In order to prove this, I need to show that
i) $X_{T\wedge t}$ is $\mathcal{F}_t$-measurable for all $t\geq 0$,
ii) $E[\ |X_{T\wedge t}|\ ] < \infty$ for all $t\geq 0$,
iii) $E[X_{T\wedge t}| \mathcal{F}_s] \geq X_{T\wedge s}$ for all $t>s\geq 0$.
Item i is done. Item ii and iii are partially done and it is in these two items that I need help.
In item ii, we can write
$$E[\ |X_{T\wedge t}|\ ] = \int |X_{T\wedge t}| \ dP = \int_{ \{ 0\leq T \leq t \} } |X_{T\wedge t}| \ dP + \int_{ \{ t< T \} } |X_{T\wedge t}| \ dP = $$
$$ = \int_{ \{ 0\leq T \leq t \} } |X_T| \ dP + \int_{ \{ t< T \} } |X_t| \ dP \leq \int_{ \{ 0\leq T \leq t \} } |X_T| \ dP + \int |X_t| \ dP =$$
$$ = \int_{ \{ 0\leq T \leq t \} } |X_T| \ dP + E[\ |X_t|\ ]$$
We know $E[\ |X_t|\ ] < \infty$ for $X_t$ is a submartingale, but what can we do about $\int_{ \{ 0\leq T \leq t \} } |X_T| \ dP$ ? I know $\int_{ \{ 0\leq T \leq t \} } |X_T| \ dP \leq \int \sup_{ 0\leq u \leq t } |X_u| \ dP = E[\ \sup_{ 0\leq u \leq t } |X_u|\ ]$, but I don't know what to do from here.

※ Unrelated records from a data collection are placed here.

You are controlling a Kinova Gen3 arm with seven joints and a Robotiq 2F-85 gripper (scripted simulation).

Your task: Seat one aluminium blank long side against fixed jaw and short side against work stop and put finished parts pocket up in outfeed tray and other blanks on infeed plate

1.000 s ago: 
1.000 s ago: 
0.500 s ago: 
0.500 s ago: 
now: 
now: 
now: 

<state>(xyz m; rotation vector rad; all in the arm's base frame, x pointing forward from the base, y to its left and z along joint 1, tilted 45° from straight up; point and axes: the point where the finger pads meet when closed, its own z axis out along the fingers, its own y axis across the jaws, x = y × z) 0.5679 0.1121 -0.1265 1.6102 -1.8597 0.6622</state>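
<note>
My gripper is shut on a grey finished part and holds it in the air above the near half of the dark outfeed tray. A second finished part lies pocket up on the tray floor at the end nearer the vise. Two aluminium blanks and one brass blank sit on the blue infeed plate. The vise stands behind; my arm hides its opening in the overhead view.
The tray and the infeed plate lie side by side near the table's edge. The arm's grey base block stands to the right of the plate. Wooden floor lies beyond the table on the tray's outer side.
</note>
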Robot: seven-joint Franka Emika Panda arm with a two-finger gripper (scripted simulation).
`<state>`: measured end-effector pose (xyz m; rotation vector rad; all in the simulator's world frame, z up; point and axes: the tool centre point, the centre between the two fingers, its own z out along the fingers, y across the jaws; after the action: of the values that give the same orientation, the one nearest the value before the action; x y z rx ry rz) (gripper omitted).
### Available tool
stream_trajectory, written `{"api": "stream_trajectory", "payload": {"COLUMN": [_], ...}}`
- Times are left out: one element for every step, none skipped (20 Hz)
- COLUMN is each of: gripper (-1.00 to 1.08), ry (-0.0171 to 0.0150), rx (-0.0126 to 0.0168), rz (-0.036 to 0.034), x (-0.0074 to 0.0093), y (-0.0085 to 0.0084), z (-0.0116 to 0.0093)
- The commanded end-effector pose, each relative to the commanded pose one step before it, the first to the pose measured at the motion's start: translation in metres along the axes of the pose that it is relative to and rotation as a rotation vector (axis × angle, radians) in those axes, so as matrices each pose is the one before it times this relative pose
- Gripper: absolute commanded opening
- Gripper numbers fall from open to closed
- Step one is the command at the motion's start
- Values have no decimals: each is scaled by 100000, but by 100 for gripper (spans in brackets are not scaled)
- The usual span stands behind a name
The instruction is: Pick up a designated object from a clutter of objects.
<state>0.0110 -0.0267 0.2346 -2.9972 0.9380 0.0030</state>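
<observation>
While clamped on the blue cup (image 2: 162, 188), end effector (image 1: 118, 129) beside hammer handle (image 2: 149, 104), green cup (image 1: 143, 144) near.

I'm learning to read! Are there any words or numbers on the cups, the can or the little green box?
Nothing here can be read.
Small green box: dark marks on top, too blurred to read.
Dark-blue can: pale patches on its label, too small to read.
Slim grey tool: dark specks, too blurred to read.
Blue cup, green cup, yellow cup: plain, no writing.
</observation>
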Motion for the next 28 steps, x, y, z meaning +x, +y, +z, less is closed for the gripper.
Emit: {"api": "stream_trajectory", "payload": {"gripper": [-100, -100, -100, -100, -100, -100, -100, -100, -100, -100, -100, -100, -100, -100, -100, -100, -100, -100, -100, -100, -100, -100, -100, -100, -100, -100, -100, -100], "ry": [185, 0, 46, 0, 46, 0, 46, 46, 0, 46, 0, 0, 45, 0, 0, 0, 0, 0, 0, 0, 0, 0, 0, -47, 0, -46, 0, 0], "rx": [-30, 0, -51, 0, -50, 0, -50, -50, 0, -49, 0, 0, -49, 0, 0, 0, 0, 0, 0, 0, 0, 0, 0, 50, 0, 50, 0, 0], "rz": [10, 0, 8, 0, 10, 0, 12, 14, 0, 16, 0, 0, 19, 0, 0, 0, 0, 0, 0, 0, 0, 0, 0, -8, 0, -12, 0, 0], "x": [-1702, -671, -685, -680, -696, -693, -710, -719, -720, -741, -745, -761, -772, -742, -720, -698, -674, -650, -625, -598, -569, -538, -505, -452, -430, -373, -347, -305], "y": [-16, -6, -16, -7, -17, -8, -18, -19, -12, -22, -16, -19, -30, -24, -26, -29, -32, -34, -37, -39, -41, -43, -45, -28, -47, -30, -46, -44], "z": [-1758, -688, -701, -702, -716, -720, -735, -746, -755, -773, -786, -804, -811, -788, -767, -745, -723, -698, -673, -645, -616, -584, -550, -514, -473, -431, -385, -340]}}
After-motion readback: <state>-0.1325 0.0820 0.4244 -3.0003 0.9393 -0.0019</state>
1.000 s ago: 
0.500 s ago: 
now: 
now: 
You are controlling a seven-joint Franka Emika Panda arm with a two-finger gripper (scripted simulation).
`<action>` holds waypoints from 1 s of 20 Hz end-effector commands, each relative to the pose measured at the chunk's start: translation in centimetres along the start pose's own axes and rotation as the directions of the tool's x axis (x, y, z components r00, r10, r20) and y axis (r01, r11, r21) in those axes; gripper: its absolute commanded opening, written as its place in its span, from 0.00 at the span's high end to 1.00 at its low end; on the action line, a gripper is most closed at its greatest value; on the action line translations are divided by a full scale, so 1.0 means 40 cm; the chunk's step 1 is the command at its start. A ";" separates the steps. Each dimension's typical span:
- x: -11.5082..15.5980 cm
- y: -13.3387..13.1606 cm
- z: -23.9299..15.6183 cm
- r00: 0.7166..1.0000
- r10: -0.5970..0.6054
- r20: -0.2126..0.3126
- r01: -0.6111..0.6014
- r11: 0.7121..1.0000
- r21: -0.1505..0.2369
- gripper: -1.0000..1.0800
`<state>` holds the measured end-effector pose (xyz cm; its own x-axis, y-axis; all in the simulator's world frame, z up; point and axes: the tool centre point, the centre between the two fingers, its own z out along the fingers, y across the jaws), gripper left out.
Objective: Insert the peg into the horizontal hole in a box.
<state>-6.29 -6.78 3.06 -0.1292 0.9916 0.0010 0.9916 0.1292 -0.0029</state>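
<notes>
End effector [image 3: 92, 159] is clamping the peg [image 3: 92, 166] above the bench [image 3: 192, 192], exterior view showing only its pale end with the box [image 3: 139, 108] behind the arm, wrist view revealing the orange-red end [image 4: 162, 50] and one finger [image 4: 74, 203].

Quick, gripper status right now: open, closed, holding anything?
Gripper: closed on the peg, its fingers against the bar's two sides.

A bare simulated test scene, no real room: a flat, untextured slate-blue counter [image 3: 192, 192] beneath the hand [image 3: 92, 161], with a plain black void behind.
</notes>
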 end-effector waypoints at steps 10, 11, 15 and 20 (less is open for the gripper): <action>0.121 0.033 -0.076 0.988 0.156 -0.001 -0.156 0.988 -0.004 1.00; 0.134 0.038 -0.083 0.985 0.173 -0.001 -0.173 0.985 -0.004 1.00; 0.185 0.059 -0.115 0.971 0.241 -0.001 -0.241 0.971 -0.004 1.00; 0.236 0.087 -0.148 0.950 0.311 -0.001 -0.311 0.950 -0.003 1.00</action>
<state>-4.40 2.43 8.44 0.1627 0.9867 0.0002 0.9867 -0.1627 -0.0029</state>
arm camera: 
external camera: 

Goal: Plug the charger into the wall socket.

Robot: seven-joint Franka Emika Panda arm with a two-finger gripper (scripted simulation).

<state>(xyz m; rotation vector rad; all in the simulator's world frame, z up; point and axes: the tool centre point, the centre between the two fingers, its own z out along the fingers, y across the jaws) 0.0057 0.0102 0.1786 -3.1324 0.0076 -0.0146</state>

In item iii, showing that $E[X_{T\wedge t}| \mathcal{F}_s] \geq X_{T\wedge s}$ is equivalent to show that $E[X_{T\wedge t}\cdot\textbf{I}_A] \geq E[X_{T\wedge s}\cdot\textbf{I}_A]$ for all $A\in\mathcal{F}_s$. With this in mind, let $A\in\mathcal{F}_s$ and note that
$$E[X_{T\wedge t}\cdot\textbf{I}_A] \geq E[X_{T\wedge s}\cdot\textbf{I}_A] \iff \int_A X_{T\wedge t}\ dP \geq \int_A X_{T\wedge s}\ dP \iff$$
$$\iff \int_{A\cap\{ 0\leq T\leq t \}} X_{T\wedge t}\ dP + \int_{A\cap \{ t< T\}} X_{T\wedge t}\ dP \geq \int_{A\cap\{ 0\leq T\leq s \}} X_{T\wedge s}\ dP + \int_{A\cap \{ s< T\}} X_{T\wedge s}\ dP \iff$$
$$\iff \int_{A\cap\{ 0\leq T\leq t \}} X_T\ dP + \int_{A\cap \{ t< T\}} X_t\ dP \geq \int_{A\cap\{ 0\leq T\leq s \}} X_T\ dP + \int_{A\cap \{ s< T\}} X_s\ dP .$$
Now I would like to come up with a clever argument to show that the last inequality holds. Unfortunately nothing comes to my mind and I can't think in another way to approach this problem.
Thank you very much!
Best Answer
I think you have nearly answered your own question. The finite nature of the inequality in (ii) follows from the finite property of the expectation of the supremum, i.e. $$ \int\limits_{ \{ 0\leq T \leq t \} } |X_T| \ dP \leq E\left[ \sup_{ 0\leq u \leq t } |X_u|\right] < \infty, $$ and hence, $$ E\left[ |X_{T\wedge t}| \right] \leq E\left[ \sup_{ 0\leq u \leq t } |X_u|\right] + E[|X_t|] < \infty. $$ To get condition (iii), apply the conditional expectation value to both sides of the inequality. This gives, $$ E\left[ X_{T\wedge t} | F_S \right] \geq E\left[X_{T\wedge S} | F_S \right], $$ which follows by definition and the given fact that $S\leq T$.